Considering the “overlapping geographies” of personal and state archives, it is also clear that there’s a significant anti-archival trans politics. Such politics have emerged not out of desire for self-annihilation, but out of resistance to being siphoned up, pinned down, by state or corporate collection. Consider, for example, the idea of fugitivity as a Black/trans orientation (see Bey, Snorton), or the politics of trans unrecognizablity (Aizura, Adair). Anti-surveillance and data-skeptical feminist voices—Simone Browne, Toby Beauchamp, Shoshana Magnet, Dorothy Roberts, Jacqueline Wernimont, and the Our Data Bodies Project, to name only a few—have also constructed a rich conversation that might inform our thinking towards this trans anti-archival.

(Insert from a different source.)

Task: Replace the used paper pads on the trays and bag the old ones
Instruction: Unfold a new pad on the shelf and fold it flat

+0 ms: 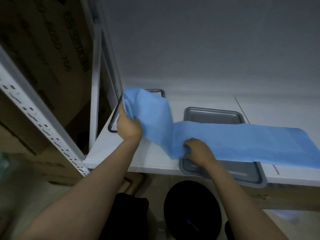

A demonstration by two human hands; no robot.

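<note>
While my left hand (129,127) is closed tight around a bunched end of the blue paper pad (233,141), my right hand (199,151) sits lower and to the right, fingers curled down onto the same pad's near edge, where the paper wrinkles under them. I cannot tell whether my right thumb is beneath the sheet or only beside it.

From my left fist the pad rises in a loose fold, then drapes down and across towards my right hand. Past that hand it lies flat in a long band over the grey tray (225,111) and runs on beyond the tray's right rim. The tray's far rim shows above the band, and its near rim shows below it, jutting out over the front edge of the white shelf (155,163).

Behind my left hand stands a second tray (112,122) with a dark rim, mostly hidden by the lifted paper; only its left side and a far corner are visible.

Left of the shelf, a pale perforated rack post (43,122) slants across, with cardboard boxes (43,40) behind it. Under the shelf, between my forearms, is a dark round object (192,210) that I cannot identify. A plain wall (207,40) fills the upper part of the view.
</note>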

Perhaps, we can think about self-deletion of a digital archive as also an act of refusal of the datafied body, the body made digital target, the data body as extraction site. If this is the case, deletion isn’t necessarily an eradication. Sometimes, you have to delete the archive to become a new self.
I too purged my teenage Livejournal, although for slightly different reasons. Unlike JB, I hadn’t yet been digitally queer, so I wasn’t worried about outting myself to potential employers or students. I simply was mortified that someone cool would find my cringey pseudo-intellectual high school writing. (I’d had lots of posts that were designed solely to brag to a boy about the fact that I was reading Anna Karenina.)

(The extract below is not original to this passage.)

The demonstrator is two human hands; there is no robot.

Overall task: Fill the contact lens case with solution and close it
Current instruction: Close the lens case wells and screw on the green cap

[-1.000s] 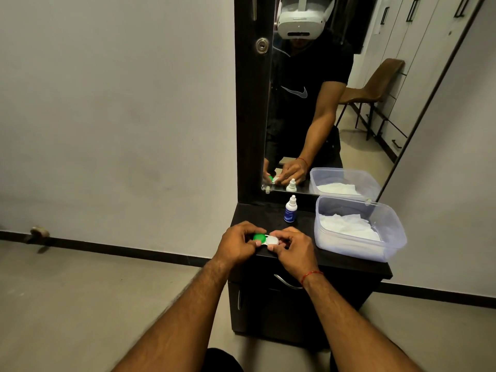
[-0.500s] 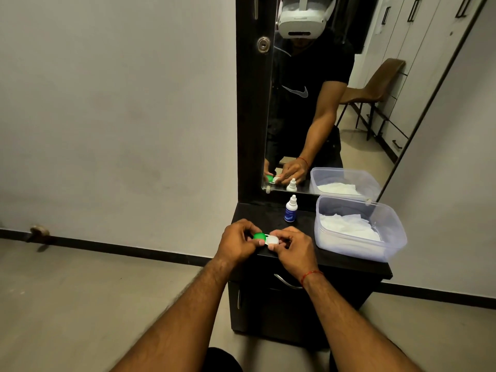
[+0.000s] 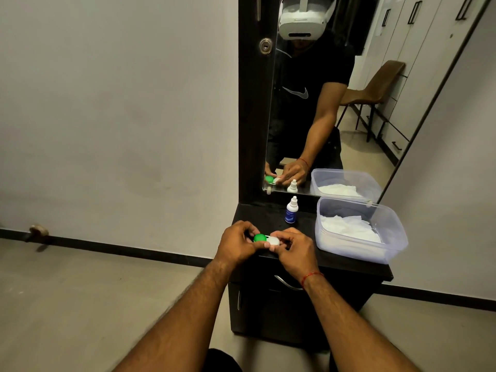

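While left hand (image 3: 236, 244) pinches green side of lens case (image 3: 266, 239), right hand (image 3: 294, 249) pinches white side, above cabinet (image 3: 349, 267) near edge; bottle (image 3: 291, 210) upright beyond; tub (image 3: 359, 229) right.

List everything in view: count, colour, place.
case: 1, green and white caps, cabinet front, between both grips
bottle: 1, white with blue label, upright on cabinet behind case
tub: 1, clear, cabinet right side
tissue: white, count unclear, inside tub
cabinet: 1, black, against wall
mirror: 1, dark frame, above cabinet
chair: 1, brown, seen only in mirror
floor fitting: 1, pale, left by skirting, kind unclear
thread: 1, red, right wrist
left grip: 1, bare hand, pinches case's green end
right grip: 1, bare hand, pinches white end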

Like JB, I sometimes regret the loss of my own archive. But on the other hand, I’m not sure I see my own Livejournal to have been a queer / trans digital archive. Is its deletion truly a loss to trans digital worlding? I was trying to pass unnoticed as someone with a non-threatening gender—I would never have posted selfies with an edgy side-shave, or dared to wear anything gay, like bowties or vests.
For this reason and many others, I am thankful for the technique of deletion, a gift that I feel that both the (supposed, paradoxical) “ephemerality” of digital data and transsexuality have given me in equal measure. Further, if I feel grateful for the deletion of certain scraps of my straight/girl past, it is not necessarily because I am “closeted” or “stealth.” My insistence on writing in the autobiographical mode means that my trans status is aggressively Googeable. But I am still attached to my right to be different from the kid that I was. I tend to demand, in fact, the right to change.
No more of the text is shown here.